O professor Jeovah Meireles, em entrevista ao Usininos, compartilhou os resultados de pesquisas sobre os impactos socioambientais da energia eólica no Nordeste.

Ele explicou que a instalação dos aerogeradores envolve a construção de várias vias de acesso através de campos de dunas móveis, resultando no soterramento de sistemas lacustres. Essas dunas móveis estão sendo artificialmente fixadas, o que desestrutura a dinâmica ambiental e ecológica de um extenso campo de dunas no Ceará, com mais de 500 quilômetros.

Meireles detalhou que os impactos ambientais incluem a desestruturação morfológica das dunas, alterações na paisagem e soterramento de lagoas costeiras. Ele enfatizou que essa alteração leva à perda da formação natural e da mobilidade das dunas, comprometendo sua capacidade de mitigar processos erosivos. Essas mudanças representam uma séria preocupação para a integridade ecológica da região.

“Os parques eólicos estão causando a erosão das praias, e o mar já está batendo nos aerogeradores

Meireles acentua o potencial energético dos parques eólicos, mas adverte que eles devem ser instalados em áreas adequadas.

…”Estamos observando também que os aerogeradores estão sendo construídos em áreas de intensa dinâmica das praias. Para se ter ideia, os parques estão causando a erosão das praias, e o mar já está batendo nos aerogeradores. Já foram construídos muros com blocos de rochas para protegê-los. Além disso, os parques estão sendo construídos em manguezais, dentro de áreas que deveriam ser investidas para potencializar a biodiversidade, uma vez que o sistema manguezal tem uma relação muito estreita com a soberania alimentar dos povos e comunidades tradicionais.”

O Brasil parece seguir uma direção contrária às práticas ambientais globais. Enquanto no mundo todo se promove o replantio de manguezais por sua capacidade de proteger a linha costeira. Porém, o mais importante serviço dos mangais neste momento é o fato deles armazenarem quatro vezes mais CO2 do que as florestas terrestres.

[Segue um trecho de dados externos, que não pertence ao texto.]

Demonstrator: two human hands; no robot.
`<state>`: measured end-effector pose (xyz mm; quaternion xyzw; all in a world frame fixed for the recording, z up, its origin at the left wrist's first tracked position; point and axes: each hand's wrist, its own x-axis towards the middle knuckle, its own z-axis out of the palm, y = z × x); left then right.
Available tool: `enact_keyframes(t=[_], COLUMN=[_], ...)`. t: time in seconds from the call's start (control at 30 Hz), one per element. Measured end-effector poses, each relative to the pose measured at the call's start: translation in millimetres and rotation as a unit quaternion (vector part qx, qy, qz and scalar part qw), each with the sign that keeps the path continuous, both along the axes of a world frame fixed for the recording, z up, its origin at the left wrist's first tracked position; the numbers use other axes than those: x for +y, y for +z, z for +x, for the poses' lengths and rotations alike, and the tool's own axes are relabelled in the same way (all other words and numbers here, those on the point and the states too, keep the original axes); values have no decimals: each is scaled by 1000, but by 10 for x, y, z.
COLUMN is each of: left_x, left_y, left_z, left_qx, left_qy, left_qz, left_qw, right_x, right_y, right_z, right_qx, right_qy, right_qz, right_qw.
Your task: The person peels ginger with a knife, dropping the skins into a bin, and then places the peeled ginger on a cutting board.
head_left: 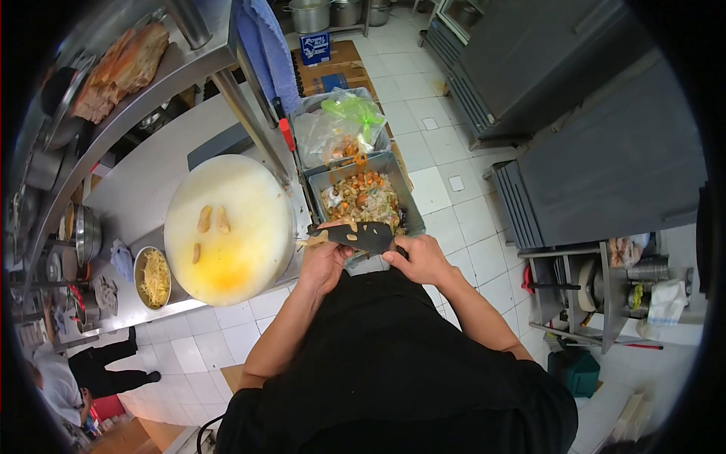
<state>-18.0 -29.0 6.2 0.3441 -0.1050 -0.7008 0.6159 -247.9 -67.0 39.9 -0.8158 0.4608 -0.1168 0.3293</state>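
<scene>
My right hand (422,259) is closed round the handle of a dark, broad-bladed cleaver (372,238), which lies across in front of me with pale scraps stuck to its blade. My left hand (324,265) grips a knobbly tan piece that looks like ginger (314,239), close against the blade. Both hands are above the near edge of a grey bin (409,195) filled with food scraps (363,198). On the round white chopping board (257,197) to the left lie a few similar pieces of ginger (222,219), near a yellow stain.
A metal bowl (138,276) of pale yellow shreds stands left of the board. Behind the scrap bin, another bin (302,151) holds plastic bags. A steel shelf (189,60) carries a slab of meat (125,68). Grey cabinets (597,144) stand right; another person (64,382) is lower left.
</scene>
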Motion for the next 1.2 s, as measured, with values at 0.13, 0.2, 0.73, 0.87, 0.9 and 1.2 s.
enact_keyframes(t=[0.13,0.2,0.73,0.87,0.9,1.2], left_x=[-5,-5,-283,-324,-339,-276], left_y=[-147,-160,-21,46,59,122], left_z=[75,116,-537,-701,-743,-1037], left_qx=[-57,-50,-32,-30,-34,-21], left_qy=[-34,-61,60,79,92,124], left_qz=[-29,-32,71,82,91,86], left_qw=[997,996,995,993,991,988], right_x=[-33,-80,-588,-744,-784,-942], right_y=[-134,-362,164,188,181,-12], right_z=[-73,-174,-348,-472,-505,-718], right_qx=[-25,-30,-63,-64,-61,-109], right_qy=[-2,-4,191,224,240,268], right_qz=[35,55,-101,-99,-99,-89], right_qw=[999,998,974,967,964,953])
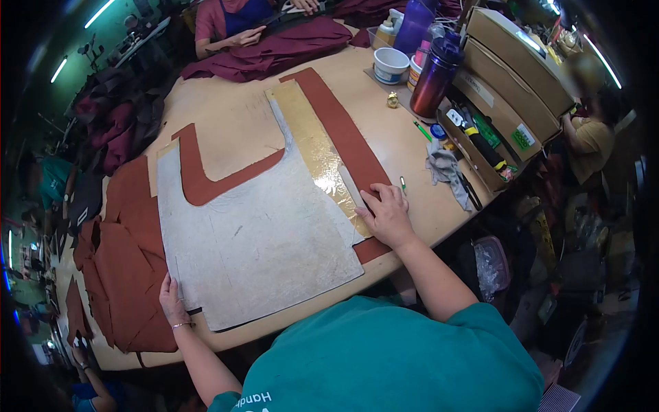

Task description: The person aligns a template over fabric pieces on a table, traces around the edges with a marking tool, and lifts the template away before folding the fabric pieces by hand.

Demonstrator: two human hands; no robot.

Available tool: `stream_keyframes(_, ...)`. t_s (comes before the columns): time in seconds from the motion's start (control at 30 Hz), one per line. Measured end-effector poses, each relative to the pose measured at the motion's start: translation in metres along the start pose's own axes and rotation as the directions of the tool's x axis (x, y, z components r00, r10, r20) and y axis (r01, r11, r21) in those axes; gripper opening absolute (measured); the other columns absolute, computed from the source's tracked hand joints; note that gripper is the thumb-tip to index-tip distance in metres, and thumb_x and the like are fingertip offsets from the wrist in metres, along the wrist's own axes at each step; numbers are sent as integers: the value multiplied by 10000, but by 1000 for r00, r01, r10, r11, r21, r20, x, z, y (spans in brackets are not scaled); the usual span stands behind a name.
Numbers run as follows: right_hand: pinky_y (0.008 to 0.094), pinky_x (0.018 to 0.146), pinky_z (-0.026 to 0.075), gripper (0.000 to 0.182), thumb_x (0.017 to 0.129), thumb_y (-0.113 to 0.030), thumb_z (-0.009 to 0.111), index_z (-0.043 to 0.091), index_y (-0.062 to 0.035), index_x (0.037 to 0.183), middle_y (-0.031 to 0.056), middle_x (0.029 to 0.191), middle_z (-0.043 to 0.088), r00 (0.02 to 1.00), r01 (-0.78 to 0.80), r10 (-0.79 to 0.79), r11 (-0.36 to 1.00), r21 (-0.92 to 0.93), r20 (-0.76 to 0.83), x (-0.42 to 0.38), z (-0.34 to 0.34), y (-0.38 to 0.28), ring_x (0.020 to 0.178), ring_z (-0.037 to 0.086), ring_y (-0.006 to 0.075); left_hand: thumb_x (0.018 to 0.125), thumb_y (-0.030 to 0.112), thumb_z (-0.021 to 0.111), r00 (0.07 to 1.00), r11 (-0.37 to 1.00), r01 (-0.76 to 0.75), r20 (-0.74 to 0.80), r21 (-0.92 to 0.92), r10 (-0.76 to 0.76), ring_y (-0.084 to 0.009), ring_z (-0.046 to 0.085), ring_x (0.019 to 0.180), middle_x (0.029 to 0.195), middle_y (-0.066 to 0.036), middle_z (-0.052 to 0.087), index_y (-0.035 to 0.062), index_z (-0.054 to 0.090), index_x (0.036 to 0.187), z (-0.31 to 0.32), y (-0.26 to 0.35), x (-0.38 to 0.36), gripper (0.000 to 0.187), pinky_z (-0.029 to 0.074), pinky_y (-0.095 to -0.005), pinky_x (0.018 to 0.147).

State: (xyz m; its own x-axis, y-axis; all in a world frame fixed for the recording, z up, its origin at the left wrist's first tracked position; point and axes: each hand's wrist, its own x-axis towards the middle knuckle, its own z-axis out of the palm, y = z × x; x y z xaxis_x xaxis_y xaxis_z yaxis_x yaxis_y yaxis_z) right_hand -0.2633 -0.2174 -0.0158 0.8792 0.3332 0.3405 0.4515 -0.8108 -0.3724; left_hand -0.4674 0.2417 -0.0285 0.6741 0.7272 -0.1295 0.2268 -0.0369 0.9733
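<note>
A large grey-white pattern template [254, 233] with a U-shaped cutout lies flat on the table. Shiny yellow tape [321, 147] covers its right strip. Beneath it, rust-brown fabric [343, 130] shows through the cutout and past the right edge. My left hand [171, 301] rests at the template's lower left edge, fingers extended along it. My right hand [387, 214] presses down with fingers apart over the template's right edge and the fabric beside it. The undersides of the fingers of both hands are hidden.
More rust-brown fabric [130, 275] is heaped at the left. Maroon fabric [274, 48] lies at the far side by another person's hands [248, 36]. At right stand a tumbler [436, 79], a white tub [391, 65], cardboard boxes [511, 75] with tools, and a grey rag [445, 168].
</note>
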Motion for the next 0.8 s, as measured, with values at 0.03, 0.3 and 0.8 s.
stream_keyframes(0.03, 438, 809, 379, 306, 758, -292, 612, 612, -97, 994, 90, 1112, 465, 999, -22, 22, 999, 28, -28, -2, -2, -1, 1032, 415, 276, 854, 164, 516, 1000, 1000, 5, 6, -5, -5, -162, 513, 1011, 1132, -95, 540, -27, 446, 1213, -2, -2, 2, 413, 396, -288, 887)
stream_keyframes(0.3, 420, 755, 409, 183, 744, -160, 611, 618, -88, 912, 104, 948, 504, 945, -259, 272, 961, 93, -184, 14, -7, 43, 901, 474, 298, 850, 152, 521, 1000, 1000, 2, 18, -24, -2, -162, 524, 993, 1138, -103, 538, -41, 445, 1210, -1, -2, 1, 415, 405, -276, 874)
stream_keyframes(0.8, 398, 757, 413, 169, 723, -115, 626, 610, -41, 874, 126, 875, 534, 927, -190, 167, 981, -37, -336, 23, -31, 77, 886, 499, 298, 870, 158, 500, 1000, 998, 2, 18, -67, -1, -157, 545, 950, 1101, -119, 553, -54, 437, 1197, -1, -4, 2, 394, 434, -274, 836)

A Agência Pública também destacou a transformação da paisagem costeira nordestina devido à energia eólica. “Se alguém viajasse ao longo do litoral cearense junto ao mar, encontraria parques eólicos sobre campos de dunas em quase todas as praias.”

Reiteramos: não há oposição à energia eólica em si, mas sim à forma precipitada e com falta de discussão sobre onde ela está sendo instalada. A instalação de parques eólicos que banalizam a paisagem costeira, destruindo mangues e dunas, representa um contrassenso. É necessário um equilíbrio entre o desenvolvimento de energias renováveis, a preservação de ecossistemas vitais, e a paisagem no litoral.